In 1569, after the fall of Imagawa Ujizane, Ienari was appointed to serve as the lord of Kakegawa Castle in Tōtōmi Province.  That same year, he transferred the role as the head of the band of bushi in the western portion of Mikawa to his nephew, Ishikawa Kazumasa.

In 1580, Ienari transferred the headship of the clan to his eldest son, Ishikawa Yasumichi, and retired.  In 1590, after the demise of the Gohōjō clan, he was transferred to the Kantō by Tokugawa Ieyasu and granted a retirement income of 5,000 koku in Umenawa in Izu Province.

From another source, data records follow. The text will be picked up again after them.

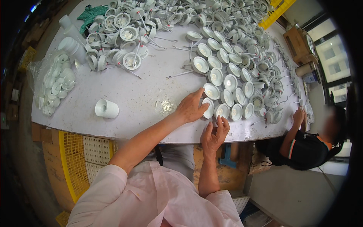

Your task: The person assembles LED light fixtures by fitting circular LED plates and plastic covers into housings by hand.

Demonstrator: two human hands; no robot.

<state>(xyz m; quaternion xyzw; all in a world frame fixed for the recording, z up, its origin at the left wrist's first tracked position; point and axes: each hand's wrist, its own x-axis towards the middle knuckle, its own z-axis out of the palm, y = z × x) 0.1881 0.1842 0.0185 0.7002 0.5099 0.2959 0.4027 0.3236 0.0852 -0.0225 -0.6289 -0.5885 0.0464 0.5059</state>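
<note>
Rows of white round downlights (230, 83) with yellowish centres lie face up on the table, right of the middle. My left hand (190, 107) is at the near left end of these rows, thumb and forefinger apart. Its fingertips touch the rims of a front downlight (207, 108) and the downlight (211, 91) behind it. At the table's front edge, my right hand (215, 136) has its fingers raised and spread. Those fingertips meet the near rim of another front downlight (222, 111). Neither hand lifts anything.
Heaped lamp housings with wires (130, 34) cover the table's far side. To the left are a stack of white cups (107, 109), a clear bag of white rings (56, 85) and a green cloth (90, 17). Another person (310, 145) works at the right end. Yellow crates (72, 159) stand below.
</note>
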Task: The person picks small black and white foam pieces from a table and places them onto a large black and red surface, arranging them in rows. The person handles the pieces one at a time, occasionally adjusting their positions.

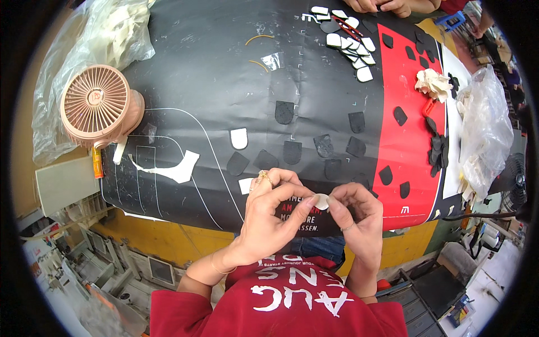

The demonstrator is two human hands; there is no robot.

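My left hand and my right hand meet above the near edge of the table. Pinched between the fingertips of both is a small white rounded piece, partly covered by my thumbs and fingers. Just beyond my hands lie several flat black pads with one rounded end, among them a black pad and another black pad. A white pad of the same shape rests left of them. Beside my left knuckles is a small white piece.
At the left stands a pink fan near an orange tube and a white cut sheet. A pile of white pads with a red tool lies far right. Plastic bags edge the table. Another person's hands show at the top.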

In 1607, Yasumichi, the first lord of the Mino-Ōgaki domain, preceded his father in death so the headship of the clan reverted to Ienari and he became the second lord of the domain.  However, after having once retired, or perhaps owing to his advanced age, he did not participate in the administrative affairs of the bakufu.  On 10/19 of Keichō 14 (1609), he died at the age of seventy-six.  Ienari was succeeded by Ishikawa Tadafusa, a grandchild from a daughter married into another family​ whom he adopted.

Ienari was known as a loyal retainer who was second-to-none and was deeply trusted.  After his death, in the absence of an heir his family would have ordinarily come to an end but was permitted to continue on account of the respect toward him.